UK GDPR currently includes a right not to be subject to decisions made only on automated decision-making which will have a legal (or similarly significant) effect, unless the data processing falls under a specific set of grounds – where it’s under a contract, where there’s consent, and where it’s provided for in national law.
The new Data Protection and Digital Information Bill allows automatic decision-making but puts in place more explicit safeguards for data subjects only when there is no ‘meaningful human involvement’. It also gives powers to the Secretary of State to amend or remove these safeguards in the future.
The implications of this change are still quite unclear. There are huge potentials for Artificial Intelligence, including automated decision making in healthcare, but there is currently a lack of regulation in this space. Also, whilst safeguards are in place for data subjects, rights don’t exist for people who are affected (e.g. subject to a decision) by automated decision-making which uses data that isn’t theirs. E.g., personal data can be brought together at a group level, and this can be used to make decisions about people who might be deemed to be ‘like them’. In health this could happen in areas of work like ‘population health’, where population-level health data is brought together to target health interventions at people who are deemed to fit the same demographic or health profile.

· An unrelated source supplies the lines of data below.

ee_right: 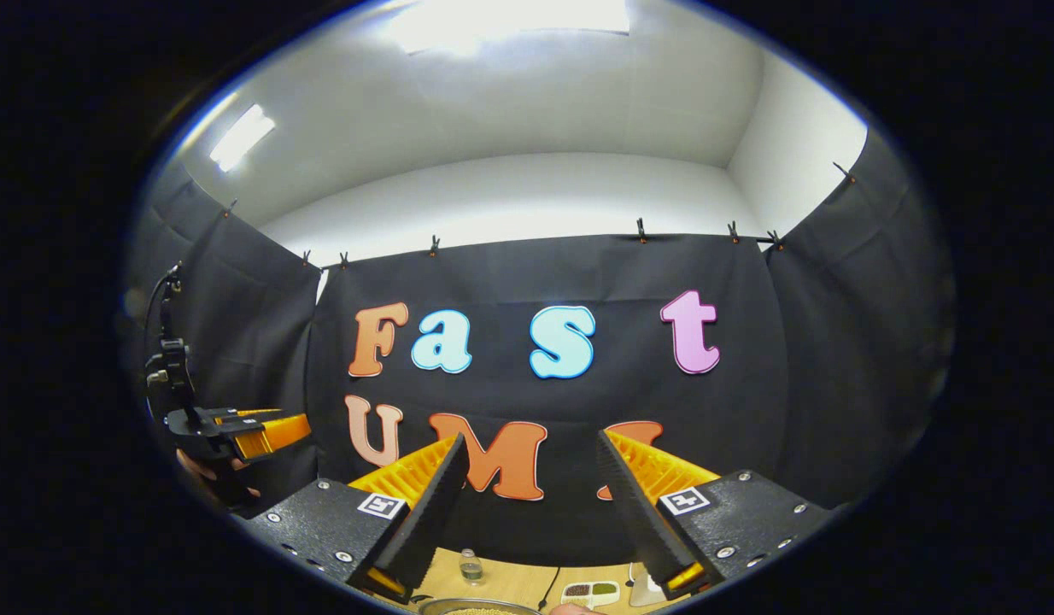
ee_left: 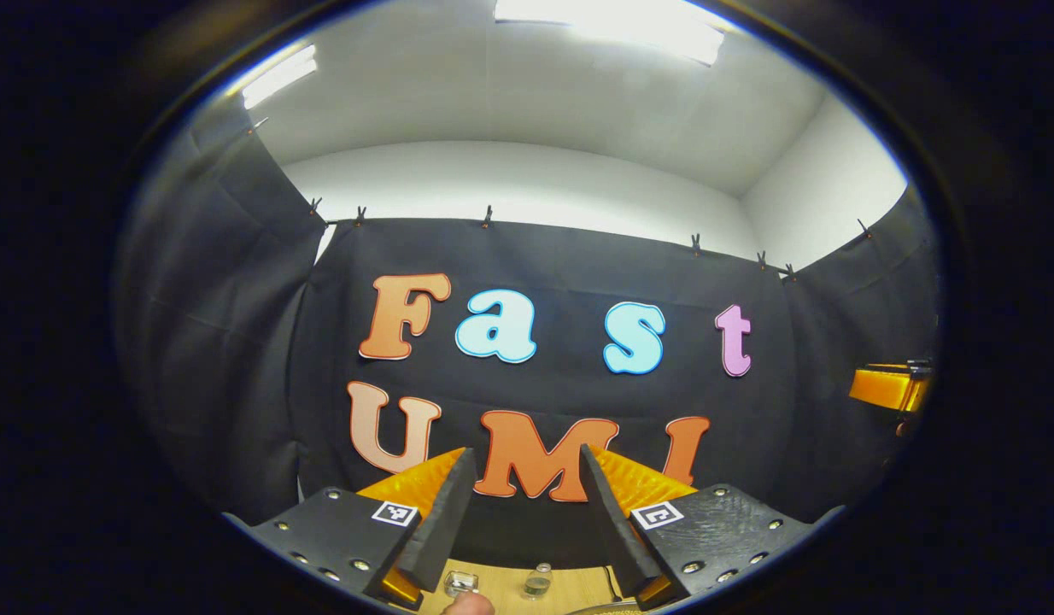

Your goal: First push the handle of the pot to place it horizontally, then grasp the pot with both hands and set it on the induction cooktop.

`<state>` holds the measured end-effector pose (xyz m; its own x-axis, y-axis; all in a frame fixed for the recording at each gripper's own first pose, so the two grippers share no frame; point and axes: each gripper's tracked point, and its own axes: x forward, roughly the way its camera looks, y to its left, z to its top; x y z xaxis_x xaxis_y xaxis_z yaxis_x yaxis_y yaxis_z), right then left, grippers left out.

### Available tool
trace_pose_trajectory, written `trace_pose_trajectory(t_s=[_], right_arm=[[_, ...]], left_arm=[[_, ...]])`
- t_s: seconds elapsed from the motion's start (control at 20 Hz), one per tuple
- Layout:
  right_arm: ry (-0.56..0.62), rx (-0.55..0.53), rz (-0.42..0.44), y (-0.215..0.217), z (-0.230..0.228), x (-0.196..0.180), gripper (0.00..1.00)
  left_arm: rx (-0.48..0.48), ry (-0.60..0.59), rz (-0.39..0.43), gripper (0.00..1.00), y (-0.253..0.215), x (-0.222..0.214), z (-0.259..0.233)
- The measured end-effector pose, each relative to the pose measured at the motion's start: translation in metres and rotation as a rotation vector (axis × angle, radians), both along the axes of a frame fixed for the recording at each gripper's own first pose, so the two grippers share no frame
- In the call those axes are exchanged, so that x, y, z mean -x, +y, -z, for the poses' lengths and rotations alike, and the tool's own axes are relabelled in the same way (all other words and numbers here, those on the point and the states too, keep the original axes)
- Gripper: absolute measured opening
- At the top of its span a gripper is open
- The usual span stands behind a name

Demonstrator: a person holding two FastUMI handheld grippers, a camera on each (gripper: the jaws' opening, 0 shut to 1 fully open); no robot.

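Wooden table (ee_right: 510, 585), black cloth wall (ee_left: 237, 359), white ceiling (ee_left: 527, 111)

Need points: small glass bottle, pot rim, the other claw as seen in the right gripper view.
small glass bottle (ee_right: 470, 567), right gripper view, on its body.
pot rim (ee_right: 467, 606), right gripper view, on the metal edge.
left claw (ee_right: 266, 434), right gripper view, between its fingertips.

A small clear glass jar (ee_right: 470, 566) stands on the wooden table (ee_right: 510, 585). Near it lies a little tray (ee_right: 590, 591) of brown and green bits. A black cable (ee_right: 551, 585) runs between them.
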<state>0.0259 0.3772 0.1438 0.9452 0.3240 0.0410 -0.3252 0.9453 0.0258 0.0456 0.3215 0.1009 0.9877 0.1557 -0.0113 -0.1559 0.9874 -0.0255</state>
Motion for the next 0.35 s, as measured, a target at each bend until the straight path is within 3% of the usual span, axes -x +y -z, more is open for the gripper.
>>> trace_pose_trajectory(t_s=[0.05,0.1,0.15,0.25,0.35], right_arm=[[0.001,0.002,0.000,0.001,0.003,0.000,0.97],[0.001,0.004,-0.002,0.003,0.004,0.001,0.93],[0.004,0.004,0.001,0.002,0.005,0.000,0.97],[0.009,0.006,0.002,0.002,0.008,-0.001,0.93],[0.001,0.019,0.015,0.001,0.010,-0.004,0.97]], left_arm=[[0.003,-0.010,-0.003,0.75,0.002,0.003,-0.001],[0.000,-0.026,-0.007,0.76,0.005,0.005,-0.006],[-0.006,-0.038,-0.014,0.74,0.010,0.007,-0.010],[-0.016,-0.053,-0.017,0.74,0.010,0.012,-0.013],[-0.024,-0.067,-0.014,0.74,0.011,0.012,-0.016]])
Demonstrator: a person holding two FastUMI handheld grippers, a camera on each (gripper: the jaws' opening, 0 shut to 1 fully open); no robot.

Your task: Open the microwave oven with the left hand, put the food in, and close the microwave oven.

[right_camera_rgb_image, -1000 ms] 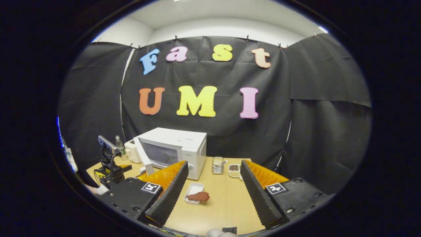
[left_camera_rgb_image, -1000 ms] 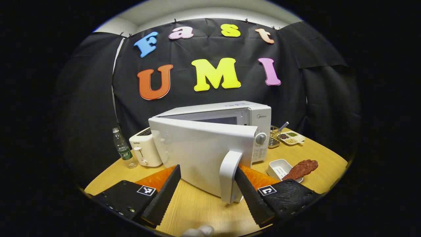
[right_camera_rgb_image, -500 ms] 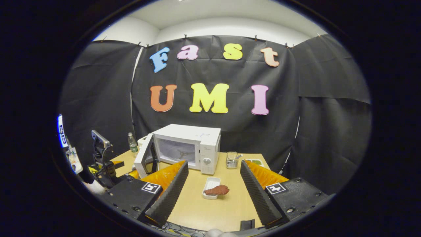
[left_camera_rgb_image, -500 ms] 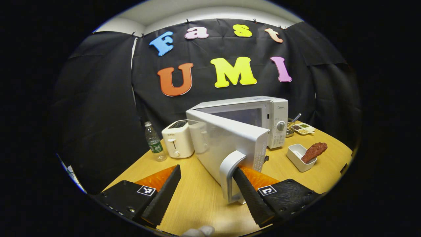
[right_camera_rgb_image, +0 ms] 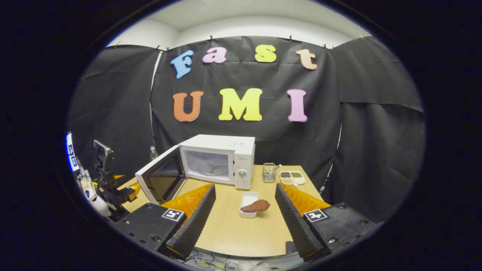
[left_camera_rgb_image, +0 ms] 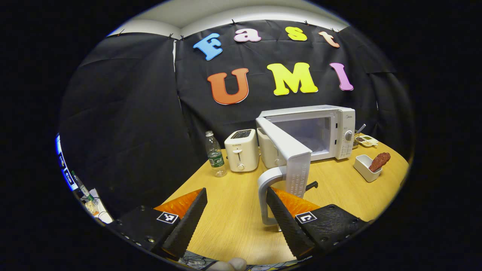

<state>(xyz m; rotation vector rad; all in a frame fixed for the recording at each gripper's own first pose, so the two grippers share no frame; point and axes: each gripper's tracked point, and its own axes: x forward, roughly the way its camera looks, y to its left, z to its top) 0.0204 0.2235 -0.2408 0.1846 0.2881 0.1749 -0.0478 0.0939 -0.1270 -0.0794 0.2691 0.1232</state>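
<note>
The microwave [right_camera_rgb_image: 216,160] door [left_camera_rgb_image: 288,150] stands wide open, so the first step looks done. The left gripper [left_camera_rgb_image: 237,210], fingers spread, hooks the door handle [left_camera_rgb_image: 265,195] with one finger. The food [right_camera_rgb_image: 255,205] waits in its tray [right_camera_rgb_image: 248,199] just ahead of the released right gripper [right_camera_rgb_image: 244,216]; loading and closing remain.

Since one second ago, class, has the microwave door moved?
Yes. The door has swung further open, away from the microwave body, leaving the cavity exposed.
</note>
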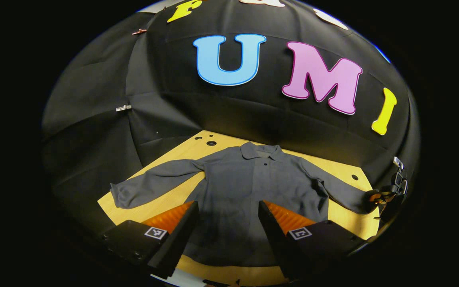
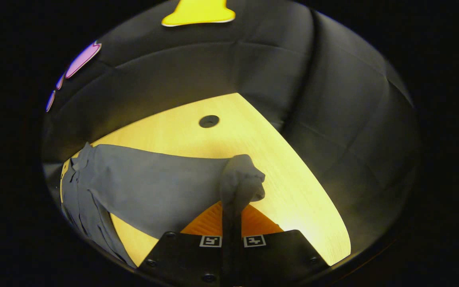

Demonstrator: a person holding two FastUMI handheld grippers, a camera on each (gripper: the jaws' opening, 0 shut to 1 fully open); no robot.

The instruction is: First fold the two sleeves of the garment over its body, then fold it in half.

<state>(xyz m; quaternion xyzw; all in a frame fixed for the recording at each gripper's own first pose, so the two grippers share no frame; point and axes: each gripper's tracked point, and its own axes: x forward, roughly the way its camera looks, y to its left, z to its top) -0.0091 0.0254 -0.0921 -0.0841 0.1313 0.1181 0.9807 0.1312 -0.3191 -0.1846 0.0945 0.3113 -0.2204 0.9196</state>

What does this mean for patients and the public when it comes to health?
In the King’s Speech, the Government has said that this Bill has been written ‘with industry, for industry’. It is possible that some of the changes might result in less work for businesses eventually, including those working in healthcare, but the flexibility of the new regime could result in a more costly, higher risk and non-standardised regime.

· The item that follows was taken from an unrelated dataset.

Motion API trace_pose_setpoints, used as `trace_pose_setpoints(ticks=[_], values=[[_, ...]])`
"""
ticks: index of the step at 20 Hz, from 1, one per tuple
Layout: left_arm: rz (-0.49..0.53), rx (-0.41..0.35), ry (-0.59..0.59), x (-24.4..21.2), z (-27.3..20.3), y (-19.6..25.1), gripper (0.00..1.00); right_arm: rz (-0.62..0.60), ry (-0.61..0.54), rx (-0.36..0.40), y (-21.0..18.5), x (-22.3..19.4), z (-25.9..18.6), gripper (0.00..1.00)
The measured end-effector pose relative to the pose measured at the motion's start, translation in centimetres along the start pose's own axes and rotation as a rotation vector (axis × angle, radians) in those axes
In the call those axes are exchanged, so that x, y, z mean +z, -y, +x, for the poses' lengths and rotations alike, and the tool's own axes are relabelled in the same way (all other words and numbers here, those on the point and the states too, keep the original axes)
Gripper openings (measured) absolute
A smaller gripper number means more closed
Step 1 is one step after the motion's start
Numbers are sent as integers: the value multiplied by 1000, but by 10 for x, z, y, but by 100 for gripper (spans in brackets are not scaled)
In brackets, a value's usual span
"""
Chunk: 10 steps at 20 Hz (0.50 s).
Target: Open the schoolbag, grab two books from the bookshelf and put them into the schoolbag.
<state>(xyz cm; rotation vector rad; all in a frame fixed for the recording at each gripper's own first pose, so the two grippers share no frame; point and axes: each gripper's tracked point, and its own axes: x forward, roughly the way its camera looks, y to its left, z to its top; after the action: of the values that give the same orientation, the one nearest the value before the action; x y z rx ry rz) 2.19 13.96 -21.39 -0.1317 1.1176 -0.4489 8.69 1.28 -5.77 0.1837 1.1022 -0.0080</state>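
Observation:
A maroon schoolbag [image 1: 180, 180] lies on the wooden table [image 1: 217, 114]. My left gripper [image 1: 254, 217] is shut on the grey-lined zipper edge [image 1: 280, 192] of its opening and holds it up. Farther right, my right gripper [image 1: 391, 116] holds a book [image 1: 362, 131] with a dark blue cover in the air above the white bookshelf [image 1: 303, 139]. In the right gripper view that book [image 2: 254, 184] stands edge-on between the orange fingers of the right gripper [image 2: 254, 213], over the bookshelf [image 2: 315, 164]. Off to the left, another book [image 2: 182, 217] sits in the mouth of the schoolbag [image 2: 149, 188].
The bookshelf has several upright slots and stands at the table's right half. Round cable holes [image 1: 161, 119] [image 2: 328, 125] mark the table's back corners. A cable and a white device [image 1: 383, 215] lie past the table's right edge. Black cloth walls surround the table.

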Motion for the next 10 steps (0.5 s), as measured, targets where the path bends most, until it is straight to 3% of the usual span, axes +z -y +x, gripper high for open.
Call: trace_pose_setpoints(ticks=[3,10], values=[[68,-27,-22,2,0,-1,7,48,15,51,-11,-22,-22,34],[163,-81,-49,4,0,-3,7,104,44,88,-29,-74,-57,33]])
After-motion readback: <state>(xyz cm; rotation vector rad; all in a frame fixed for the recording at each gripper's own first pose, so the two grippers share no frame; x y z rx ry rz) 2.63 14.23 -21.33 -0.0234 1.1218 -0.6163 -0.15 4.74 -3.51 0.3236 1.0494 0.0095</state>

This could also cause problems within public sector healthcare organisations. E.g., organisations that have the resources might choose to continue having Data Protection Officers and doing DPIAs, but others might not be able to do this. This could lead to different standards being applied across healthcare organisations in the UK.
There is a real risk in the loss of patient and public trust in data use and sharing, within the health sector but also more widely. For example, there was a suggested amendment in the Commons Report Stage that employers processing sensitive data (including health data) should follow established principles, but this was rejected, with the Government arguing that it’s already covered.
This also comes at a time when we are hearing that the public want more and better regulation of data and data-driven technologies, and more of a say in what happens with their data, particularly in health.
Finally, the Bill could diverge from EU standards, which could risk the free flow of personal data between the EU and UK, which is critical to medical research and innovation.
A bill has to complete five stages in each House of Parliament. This Bill has finished its stages in the House of Commons, and has now started its next stages in the House of Lords. You can keep up to date with its progress here - https://bills.parliament.uk/bills/3430.
We will update this page as we know more.